The prevailing winds, showing the three major bands of steady planetary winds: the trade winds, the midlatitude westerlies, and the subpolar easterlies.

North Atlantic weather is complicated further by more or less permanent zones of low pressure around the 60 degree mark, the latitude of Greenland, and zones of high pressure in the horse latitudes, around the arid zones of the Middle East and the American southwestern deserts. In the Atlantic, weather forecasters call this the Bermuda high, and its presence, strength or weakness, is crucial for forecasting Atlantic weather; it can help "steer" hurricanes and other low-pressure systems. This high migrates east and west with varying central pressure. In summer and fall it is located near Bermuda; in the winter and early spring it is primarily centered near the Azores Islands, and then—surprise!—it is called the Azores high. The actual flow depends on a number of incalculables, including seasonality and jet-stream positioning. The circulating air tends to skirt the highs and get funneled into the lows, a tendency that is further complicated by topography (air flows more smoothly over water than over land, and less smoothly over mountains than plains), and even further complicated by the smoothly flowing stratospheric winds, that sometimes have the benign effect of shearing the tops off massive cyclones before they can coalesce into hurricanes.
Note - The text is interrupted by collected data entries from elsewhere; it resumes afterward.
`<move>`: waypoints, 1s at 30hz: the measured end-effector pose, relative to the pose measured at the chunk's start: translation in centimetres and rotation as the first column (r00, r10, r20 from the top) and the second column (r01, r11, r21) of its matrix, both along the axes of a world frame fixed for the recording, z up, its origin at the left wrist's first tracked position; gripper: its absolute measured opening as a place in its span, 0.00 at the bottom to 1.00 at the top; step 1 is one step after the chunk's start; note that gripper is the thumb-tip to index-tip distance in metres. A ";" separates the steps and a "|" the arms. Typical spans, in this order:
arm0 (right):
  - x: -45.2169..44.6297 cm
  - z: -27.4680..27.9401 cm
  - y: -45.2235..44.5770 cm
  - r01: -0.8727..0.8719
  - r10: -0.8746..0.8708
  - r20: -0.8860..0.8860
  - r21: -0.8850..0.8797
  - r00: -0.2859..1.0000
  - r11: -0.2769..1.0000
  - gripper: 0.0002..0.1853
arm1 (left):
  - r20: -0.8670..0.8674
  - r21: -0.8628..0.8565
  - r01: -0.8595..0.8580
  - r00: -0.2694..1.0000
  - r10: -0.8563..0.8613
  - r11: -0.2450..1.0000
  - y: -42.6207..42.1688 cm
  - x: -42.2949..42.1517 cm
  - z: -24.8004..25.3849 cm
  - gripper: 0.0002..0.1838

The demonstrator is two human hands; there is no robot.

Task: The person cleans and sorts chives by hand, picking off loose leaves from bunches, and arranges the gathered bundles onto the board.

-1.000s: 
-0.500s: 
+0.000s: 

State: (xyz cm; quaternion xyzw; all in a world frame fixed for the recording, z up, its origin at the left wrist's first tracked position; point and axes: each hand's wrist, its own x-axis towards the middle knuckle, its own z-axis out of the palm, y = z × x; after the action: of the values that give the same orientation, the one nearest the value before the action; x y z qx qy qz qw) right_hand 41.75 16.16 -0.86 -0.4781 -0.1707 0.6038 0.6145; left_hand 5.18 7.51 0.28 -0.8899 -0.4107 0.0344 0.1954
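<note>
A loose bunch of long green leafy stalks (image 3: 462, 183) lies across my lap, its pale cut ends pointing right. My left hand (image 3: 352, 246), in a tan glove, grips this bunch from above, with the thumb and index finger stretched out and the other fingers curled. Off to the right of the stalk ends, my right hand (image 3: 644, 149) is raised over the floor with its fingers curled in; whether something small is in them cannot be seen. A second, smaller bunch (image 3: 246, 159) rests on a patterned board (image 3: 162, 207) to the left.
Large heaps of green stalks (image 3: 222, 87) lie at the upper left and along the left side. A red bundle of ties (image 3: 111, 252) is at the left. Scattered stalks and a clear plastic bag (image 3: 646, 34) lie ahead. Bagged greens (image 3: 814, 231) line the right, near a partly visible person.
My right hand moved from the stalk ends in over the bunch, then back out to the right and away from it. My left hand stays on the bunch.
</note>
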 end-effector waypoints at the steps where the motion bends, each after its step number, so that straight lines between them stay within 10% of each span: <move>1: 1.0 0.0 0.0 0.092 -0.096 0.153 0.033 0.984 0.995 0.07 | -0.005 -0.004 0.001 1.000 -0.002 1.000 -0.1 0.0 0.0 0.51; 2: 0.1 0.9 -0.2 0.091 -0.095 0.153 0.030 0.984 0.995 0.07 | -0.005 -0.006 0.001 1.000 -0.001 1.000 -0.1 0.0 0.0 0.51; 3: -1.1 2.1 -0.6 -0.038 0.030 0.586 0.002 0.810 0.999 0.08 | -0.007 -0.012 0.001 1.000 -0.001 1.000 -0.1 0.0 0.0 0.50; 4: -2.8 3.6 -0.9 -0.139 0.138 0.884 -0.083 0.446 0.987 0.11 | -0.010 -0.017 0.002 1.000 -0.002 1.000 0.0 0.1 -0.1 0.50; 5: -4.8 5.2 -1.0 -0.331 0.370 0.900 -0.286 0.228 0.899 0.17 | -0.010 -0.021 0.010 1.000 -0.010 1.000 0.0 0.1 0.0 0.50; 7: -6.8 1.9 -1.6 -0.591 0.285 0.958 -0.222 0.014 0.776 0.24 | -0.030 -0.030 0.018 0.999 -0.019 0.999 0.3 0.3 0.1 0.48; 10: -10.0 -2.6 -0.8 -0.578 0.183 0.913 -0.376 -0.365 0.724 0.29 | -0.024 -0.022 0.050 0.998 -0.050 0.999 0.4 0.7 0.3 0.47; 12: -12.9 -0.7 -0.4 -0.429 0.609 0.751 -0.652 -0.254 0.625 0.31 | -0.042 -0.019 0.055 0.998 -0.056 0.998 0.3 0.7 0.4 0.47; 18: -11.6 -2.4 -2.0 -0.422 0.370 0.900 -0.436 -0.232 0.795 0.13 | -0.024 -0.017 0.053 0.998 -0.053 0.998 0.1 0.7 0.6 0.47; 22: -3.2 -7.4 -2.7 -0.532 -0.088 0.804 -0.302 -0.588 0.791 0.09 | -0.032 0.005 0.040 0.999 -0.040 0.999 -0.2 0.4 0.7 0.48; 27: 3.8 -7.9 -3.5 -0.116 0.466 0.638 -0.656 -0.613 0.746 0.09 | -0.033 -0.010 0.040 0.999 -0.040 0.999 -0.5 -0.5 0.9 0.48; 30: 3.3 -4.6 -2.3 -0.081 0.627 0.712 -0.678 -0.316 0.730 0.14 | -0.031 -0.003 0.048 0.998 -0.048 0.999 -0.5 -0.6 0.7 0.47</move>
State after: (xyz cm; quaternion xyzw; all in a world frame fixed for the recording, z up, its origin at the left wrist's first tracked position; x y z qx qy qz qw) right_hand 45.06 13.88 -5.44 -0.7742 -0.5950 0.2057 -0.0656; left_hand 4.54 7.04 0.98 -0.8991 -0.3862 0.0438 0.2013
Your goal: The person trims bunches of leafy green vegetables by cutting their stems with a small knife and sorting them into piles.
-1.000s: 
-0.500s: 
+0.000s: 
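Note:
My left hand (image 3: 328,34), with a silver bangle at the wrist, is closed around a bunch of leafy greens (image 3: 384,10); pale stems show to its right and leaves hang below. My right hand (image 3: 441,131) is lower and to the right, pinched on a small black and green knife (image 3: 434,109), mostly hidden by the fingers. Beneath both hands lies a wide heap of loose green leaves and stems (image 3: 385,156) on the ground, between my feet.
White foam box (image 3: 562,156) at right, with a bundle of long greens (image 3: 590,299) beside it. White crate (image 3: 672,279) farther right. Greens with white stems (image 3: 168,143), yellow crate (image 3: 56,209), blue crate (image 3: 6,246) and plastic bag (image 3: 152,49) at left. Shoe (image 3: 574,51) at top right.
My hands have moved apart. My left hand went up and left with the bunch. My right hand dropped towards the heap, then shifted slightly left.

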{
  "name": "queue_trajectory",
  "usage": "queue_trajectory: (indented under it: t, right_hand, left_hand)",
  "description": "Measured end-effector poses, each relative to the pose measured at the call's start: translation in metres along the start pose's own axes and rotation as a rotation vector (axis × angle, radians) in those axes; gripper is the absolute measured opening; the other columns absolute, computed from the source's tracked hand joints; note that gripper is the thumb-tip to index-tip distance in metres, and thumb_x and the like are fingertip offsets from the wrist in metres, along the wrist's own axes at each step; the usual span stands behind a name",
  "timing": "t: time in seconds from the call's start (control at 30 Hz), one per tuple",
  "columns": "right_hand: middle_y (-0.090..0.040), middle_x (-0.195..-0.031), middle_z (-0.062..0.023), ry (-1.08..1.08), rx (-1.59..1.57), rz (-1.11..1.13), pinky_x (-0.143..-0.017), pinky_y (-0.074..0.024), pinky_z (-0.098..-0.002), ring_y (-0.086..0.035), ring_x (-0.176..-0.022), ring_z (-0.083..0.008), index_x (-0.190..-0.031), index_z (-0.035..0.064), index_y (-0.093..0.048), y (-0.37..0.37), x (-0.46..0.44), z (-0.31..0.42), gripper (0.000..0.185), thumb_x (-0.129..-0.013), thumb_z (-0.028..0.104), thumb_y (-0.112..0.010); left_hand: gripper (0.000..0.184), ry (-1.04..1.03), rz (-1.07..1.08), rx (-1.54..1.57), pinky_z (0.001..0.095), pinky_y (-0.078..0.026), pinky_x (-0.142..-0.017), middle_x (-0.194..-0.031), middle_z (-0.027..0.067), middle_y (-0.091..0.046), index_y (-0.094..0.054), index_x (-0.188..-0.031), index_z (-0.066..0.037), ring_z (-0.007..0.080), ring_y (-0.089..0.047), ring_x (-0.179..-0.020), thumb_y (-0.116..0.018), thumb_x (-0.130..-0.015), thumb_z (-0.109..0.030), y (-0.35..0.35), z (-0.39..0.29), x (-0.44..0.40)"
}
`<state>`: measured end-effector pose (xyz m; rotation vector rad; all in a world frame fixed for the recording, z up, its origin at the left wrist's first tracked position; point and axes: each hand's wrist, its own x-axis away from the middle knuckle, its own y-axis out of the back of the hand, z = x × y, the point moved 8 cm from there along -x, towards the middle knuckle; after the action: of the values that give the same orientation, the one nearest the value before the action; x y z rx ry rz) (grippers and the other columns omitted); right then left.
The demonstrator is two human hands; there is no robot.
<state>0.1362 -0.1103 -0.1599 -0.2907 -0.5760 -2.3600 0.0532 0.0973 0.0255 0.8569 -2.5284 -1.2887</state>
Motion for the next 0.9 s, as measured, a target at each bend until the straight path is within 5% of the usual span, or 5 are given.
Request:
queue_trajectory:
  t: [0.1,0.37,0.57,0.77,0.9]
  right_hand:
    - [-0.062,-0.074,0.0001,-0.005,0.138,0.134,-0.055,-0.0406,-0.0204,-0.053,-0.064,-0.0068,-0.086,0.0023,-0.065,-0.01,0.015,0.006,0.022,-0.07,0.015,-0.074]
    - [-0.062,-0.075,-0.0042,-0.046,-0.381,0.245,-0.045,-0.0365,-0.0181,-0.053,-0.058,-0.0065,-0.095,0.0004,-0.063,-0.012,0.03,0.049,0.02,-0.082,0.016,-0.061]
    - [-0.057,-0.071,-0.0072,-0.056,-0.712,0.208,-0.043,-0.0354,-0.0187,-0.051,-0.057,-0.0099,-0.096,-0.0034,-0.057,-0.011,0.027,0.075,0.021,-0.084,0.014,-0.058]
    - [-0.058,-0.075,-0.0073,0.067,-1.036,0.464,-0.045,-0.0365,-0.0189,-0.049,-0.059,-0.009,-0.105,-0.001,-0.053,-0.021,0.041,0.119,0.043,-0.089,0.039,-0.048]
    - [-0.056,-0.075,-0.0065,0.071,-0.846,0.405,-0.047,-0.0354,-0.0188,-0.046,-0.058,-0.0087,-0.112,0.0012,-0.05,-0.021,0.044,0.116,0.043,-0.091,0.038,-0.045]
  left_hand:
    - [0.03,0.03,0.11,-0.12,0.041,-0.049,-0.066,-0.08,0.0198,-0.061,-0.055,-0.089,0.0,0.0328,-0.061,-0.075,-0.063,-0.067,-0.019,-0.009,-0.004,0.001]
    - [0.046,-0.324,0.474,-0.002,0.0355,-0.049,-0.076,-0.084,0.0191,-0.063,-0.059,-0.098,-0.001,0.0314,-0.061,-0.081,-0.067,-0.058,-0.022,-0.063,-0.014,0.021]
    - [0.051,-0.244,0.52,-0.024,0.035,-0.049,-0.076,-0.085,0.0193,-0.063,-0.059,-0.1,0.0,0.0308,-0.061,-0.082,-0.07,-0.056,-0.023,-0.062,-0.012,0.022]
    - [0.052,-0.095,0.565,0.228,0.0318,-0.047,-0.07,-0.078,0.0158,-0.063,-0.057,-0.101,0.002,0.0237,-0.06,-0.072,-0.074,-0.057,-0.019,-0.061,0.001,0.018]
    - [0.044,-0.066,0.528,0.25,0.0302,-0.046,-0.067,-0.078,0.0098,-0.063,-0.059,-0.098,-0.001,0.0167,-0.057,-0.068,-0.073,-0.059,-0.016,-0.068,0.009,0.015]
Tropical cyclones such as hurricanes or typhoons usually decay as they reach cooler higher latitudes. But sometimes they decay in dangerous ways, interacting with the unstable baroclinic environment in higher latitudes and turning into what are called extratropical cyclones, a process known as extratropical transition, or ET for short. ET events, as they are called, can reenergize waning hurricanes and carry massive amounts of moisture, with the risk of flooding on land and storm surges along the shores. By some measures, almost half of the tropical cyclones that form in the Atlantic undergo some form of ET. New Zealand gets a few of these in the southern hemisphere, but the global champion in ET events, the one place where they are more likely to occur than any other, is northern New England and Atlantic Canada. One of the tasks of the Canadian Hurricane Centre has been to better understand ET; in the year 2000, Chris Fogarty, a meteorologist who operates out of the center, and others flew into Hurricane Michael while it was undergoing transition, and reported on the results in the journal of the American Meteorological Society. At the very least, they concluded, there is an urgent need to develop numerical and conceptual models that will enable weather forecasters to better anticipate changes and to improve warnings.10

A "baroclinic" storm enveloped us in the winter of 2004. On the morning of February 17, 2004, the forecasters told us to expect snow. By midday, the forecast had changed to "expect heavy snow," and by evening a blizzard warning was in effect. They had spotted a low-pressure system that had organized southeast of Cape Hat-teras, in North Carolina; it had taken on the classic cyclonic shape as cold air from eastern North America clashed with the warm waters of the Gulf Stream, and was heading northeast at almost 24 miles an hour. By the morning of the eighteenth, there was a broad cloud shield and a high cirrus deck spreading out over the region, the storm already beginning to stretch out to the northeast in a comma shape. A strikingly sharp cold front extended southward as far as the Bahamas. The barometer was dropping fast, and in just over twenty-four hours had gone from 1,000 millibars to 959.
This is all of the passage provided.